Exercise directions:
The line containing "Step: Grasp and" marks the end: output every line of the data up to it, and that line too, exactly as written.

Data:
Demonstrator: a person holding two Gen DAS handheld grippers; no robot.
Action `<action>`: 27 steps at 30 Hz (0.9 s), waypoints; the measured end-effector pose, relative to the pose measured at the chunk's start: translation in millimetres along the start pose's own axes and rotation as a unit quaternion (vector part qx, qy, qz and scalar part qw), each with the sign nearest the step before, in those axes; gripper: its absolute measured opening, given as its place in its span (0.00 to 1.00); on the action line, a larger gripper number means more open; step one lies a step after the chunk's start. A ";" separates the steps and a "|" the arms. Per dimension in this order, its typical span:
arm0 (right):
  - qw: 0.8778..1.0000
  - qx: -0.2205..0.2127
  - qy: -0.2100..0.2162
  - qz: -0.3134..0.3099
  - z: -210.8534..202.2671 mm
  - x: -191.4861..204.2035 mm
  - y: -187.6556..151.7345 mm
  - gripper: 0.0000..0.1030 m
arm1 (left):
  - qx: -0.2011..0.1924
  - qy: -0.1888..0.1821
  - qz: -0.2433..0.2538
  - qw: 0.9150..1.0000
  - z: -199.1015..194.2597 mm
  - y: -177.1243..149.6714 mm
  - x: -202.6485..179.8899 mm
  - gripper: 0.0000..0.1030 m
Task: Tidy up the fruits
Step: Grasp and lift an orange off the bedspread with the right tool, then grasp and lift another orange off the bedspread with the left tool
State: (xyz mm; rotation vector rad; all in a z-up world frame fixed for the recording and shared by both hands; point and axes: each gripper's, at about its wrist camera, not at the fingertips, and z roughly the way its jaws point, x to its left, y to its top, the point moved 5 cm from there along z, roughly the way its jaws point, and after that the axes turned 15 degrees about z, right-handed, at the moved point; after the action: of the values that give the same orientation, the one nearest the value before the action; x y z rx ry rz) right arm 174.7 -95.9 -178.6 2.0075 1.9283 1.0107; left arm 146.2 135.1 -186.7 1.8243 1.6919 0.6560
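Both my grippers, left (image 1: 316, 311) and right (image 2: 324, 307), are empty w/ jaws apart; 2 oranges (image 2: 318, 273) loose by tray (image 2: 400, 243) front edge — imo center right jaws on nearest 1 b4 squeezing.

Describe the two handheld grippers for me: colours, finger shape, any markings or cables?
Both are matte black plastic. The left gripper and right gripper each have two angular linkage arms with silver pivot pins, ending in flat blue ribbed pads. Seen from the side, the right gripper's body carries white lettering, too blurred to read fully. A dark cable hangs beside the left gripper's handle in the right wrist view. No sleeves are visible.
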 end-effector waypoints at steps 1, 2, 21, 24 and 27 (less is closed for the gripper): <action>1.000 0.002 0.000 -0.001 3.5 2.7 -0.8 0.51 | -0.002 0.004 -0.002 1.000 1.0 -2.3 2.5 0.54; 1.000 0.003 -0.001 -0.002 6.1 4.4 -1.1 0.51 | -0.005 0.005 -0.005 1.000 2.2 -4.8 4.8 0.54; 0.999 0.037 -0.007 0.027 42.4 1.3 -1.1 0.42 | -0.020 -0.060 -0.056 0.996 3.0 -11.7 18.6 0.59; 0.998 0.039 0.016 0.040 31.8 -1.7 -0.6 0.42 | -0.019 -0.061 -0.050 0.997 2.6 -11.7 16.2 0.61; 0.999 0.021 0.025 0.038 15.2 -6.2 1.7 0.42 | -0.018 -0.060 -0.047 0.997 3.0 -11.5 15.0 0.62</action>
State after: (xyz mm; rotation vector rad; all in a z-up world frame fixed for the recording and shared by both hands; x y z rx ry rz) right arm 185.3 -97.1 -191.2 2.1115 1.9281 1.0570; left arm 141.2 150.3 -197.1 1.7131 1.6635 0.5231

Answer:
Demonstrator: a person holding two Gen DAS handheld grippers; no robot.
Action `<action>`: 27 steps at 30 Hz (0.9 s), waypoints; the measured end-effector pose, relative to the pose measured at the chunk's start: translation in millimetres along the start pose's own axes and rotation as a unit quaternion (vector part qx, qy, qz and scalar part qw), each with the sign nearest the step before, in those axes; gripper: its absolute measured opening, given as its place in its span (0.00 to 1.00); on the action line, a larger gripper number means more open; step one lies a step after the chunk's start. A ";" separates the steps and a "|" the arms. Per dimension in this order, its typical span:
arm0 (right):
  - qw: 0.8778..1.0000
  - qx: -0.2205..0.2127
  - qy: -0.2100..0.2162
  - qz: -0.3134..0.3099
  - z: -210.8534..202.2671 mm
  - x: -191.4861..204.2035 mm
  - y: -187.6556..151.7345 mm
  - gripper: 0.0000..0.1030 m
arm1 (left):
  - qx: -0.2011..0.1924
  - qy: -0.1888..0.1821
  - qz: -0.2433..0.2538
  - qw: 0.9150..1.0000
  - z: -199.1015..194.2597 mm
  - y: -177.1243..149.6714 mm
  - x: -202.6485..179.8899 mm
  - gripper: 0.0000..0.1030 m
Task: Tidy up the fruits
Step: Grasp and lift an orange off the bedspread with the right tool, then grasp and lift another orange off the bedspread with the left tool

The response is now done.